Partnership: Grafite & Edin Džeko (VfL Wolfsburg)
The strikers combined for a staggering 54 goals between them to lead Wolfsburg to their first Bundesliga title. Džeko ended the season with a flourish, scoring ten goals in the final five games as FC Bayern München were left trailing in the Wolves' wake.
The Spanish, English and Italian top flights may dominate the UEFA coefficient rankings, and representatives of the Netherlands, Portugal, Russia and Ukraine have all secured European club silverware more recently than those of Germany, but if you are looking for drama played out in front of massive crowds, the Bundesliga is the place. Even with three rounds to go six teams were still in the race for the title, and the average attendance of 42,602 was over 7,000 more than the nearest challengers, the English Premier League. Oh, and a mere 50,095 people watched Fortuna Düsseldorf 1895 beat Werder Bremen reserves 1-0 on Saturday to earn promotion from the third division.
Record: UEFA Women's Cup final crowd
There is one German league that does dominate in European football: FCR 2001 Duisburg's victory against Zvezda-2005 in the UEFA Women's Cup ensured the Frauen-Bundesliga's fifth success in the eight seasons of the competition which relaunches as the UEFA Women's Champions League in 2009/10. In the last game under the current guise a modern European women's club record 28,112 crowd packed the MSV Arena to watch Duisburg clinch the trophy with a 1-1 draw. Most of the tickets were bought after Duisburg's 6-0 first-leg win in Russia made the return a formality.

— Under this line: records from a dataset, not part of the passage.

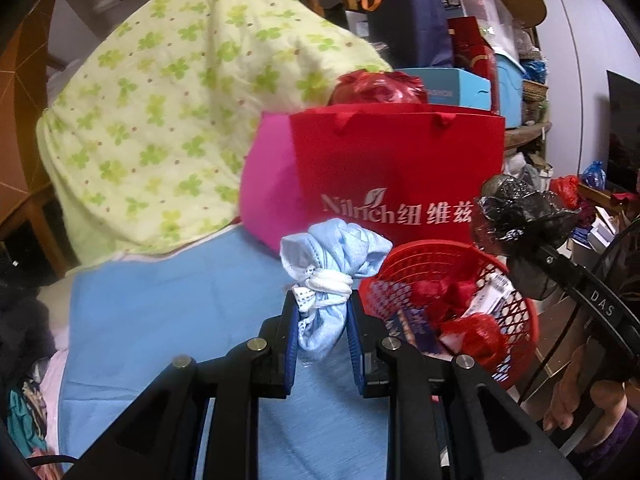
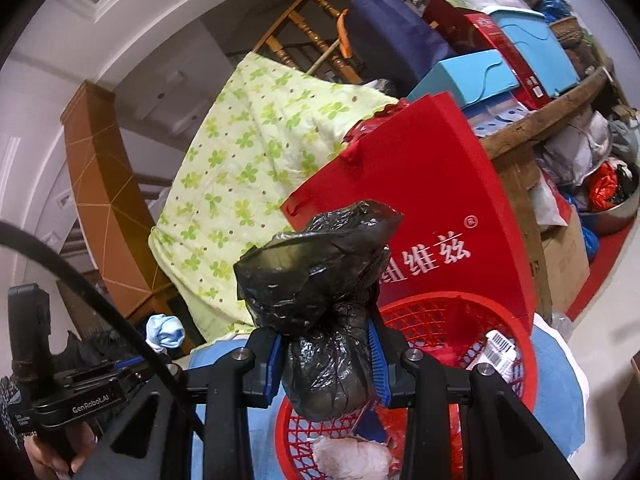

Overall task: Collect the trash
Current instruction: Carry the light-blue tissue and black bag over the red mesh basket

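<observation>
My left gripper (image 1: 322,312) is shut on a crumpled light blue face mask (image 1: 332,256), held above a blue cloth (image 1: 172,320). Just right of it sits a red mesh basket (image 1: 516,320) with red wrappers and a white packet inside. In the right wrist view my right gripper (image 2: 326,356) is shut on a black plastic bag bundle (image 2: 320,280), hanging over the near rim of the red basket (image 2: 516,344). That black bag (image 1: 516,208) also shows in the left wrist view, above the basket's right side. The blue mask (image 2: 164,330) appears small at the left of the right wrist view.
A red paper bag (image 1: 396,168) with white lettering stands right behind the basket, a pink bag (image 1: 268,184) beside it. A green-flowered quilt (image 1: 160,120) lies at the back left. Boxes and bags crowd a wooden shelf (image 2: 540,120). A hand (image 1: 576,384) holds the right gripper.
</observation>
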`<state>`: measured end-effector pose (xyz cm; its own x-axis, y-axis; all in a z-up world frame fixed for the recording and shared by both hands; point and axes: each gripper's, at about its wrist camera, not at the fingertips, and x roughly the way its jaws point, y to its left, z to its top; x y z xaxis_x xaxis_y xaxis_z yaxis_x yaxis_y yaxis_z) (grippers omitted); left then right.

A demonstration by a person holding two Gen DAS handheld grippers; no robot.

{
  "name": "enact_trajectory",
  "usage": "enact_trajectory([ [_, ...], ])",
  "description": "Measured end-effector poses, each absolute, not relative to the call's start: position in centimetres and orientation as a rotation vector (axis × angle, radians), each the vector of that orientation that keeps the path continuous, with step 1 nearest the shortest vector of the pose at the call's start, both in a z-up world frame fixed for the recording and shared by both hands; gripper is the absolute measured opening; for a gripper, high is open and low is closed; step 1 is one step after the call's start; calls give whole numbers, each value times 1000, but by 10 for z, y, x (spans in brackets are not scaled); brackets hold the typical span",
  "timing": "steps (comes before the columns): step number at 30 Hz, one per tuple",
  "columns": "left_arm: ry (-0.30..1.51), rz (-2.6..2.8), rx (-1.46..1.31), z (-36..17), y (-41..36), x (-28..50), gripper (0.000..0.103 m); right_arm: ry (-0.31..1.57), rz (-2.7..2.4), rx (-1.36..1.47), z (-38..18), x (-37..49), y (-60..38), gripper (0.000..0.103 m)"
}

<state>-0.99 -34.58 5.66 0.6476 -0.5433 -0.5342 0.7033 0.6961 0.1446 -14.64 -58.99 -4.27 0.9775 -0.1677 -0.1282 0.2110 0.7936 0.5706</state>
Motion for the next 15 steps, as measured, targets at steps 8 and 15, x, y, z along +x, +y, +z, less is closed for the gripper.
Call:
enact_trajectory([
  [8,480,-780,376,51,-374,-20,24,53,-232,659,-46,-155,-603,39],
  [15,491,-778,398,45,-388,-24,24,46,-242,670,-46,-161,-607,39],
])
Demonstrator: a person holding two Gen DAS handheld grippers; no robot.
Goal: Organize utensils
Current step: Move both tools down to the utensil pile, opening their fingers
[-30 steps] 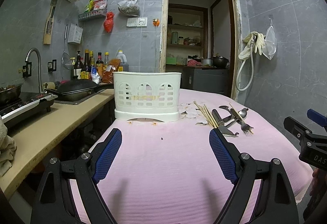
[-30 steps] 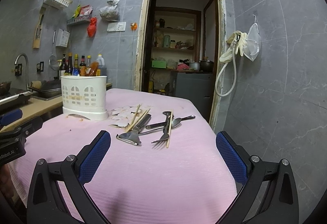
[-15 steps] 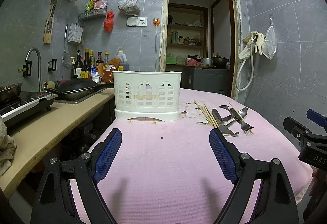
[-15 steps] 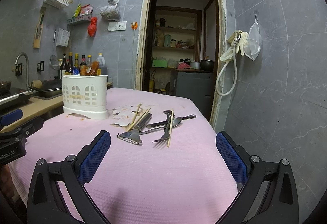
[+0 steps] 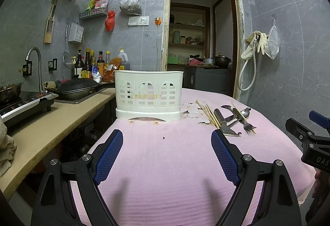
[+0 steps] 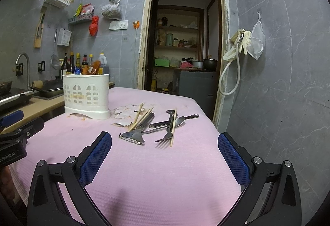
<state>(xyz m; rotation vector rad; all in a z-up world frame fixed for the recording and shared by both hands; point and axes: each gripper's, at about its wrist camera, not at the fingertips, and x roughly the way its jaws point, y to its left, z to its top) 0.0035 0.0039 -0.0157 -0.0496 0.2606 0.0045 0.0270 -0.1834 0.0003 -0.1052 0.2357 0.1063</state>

Quote: Leonid Kuchuk (FC Sheriff)
"The secret of our success is simple. Every draw for us is like a defeat and every defeat is like a natural disaster."
Coach Kuchuk reveals the reasons for the dominance of Sheriff, who won the Moldovan Cup at the weekend to complete the double having already clinched the league title for the ninth year running; currently the longest streak in Europe. Oh, and the Football Association of Moldova remodelled the cup after Sheriff players complained last year that they were unable to drink champagne out of the trophy.
... and finally
So 2008/09 is drawing to a close and successful clubs are finding their own ways to celebrate. Hull City AFC avoided relegation on the final day of their debut top-flight season in England, and introverted manager Phil Brown marked the occasion by striding on to the pitch, taking the microphone and treating fans to a rendition of the Beach Boys' Sloop John B. Meanwhile, after beating RSC Anderlecht 1-0 to clinch the Belgian title, R. Standard de Liège coach László Bölöni missed a dinner date. "It was fantastic," he said. "A sea of people all the way from the stadium to the centre of Liege. I had an appointment at 2am with the Standard management in a restaurant at the other side of the River Meuse, but I never got there." However, maybe it is just as well United lost in Rome considering Anderson's promise: "I have a celebration planned. I'm going to strip naked and run round the stadium." Enjoy the summer.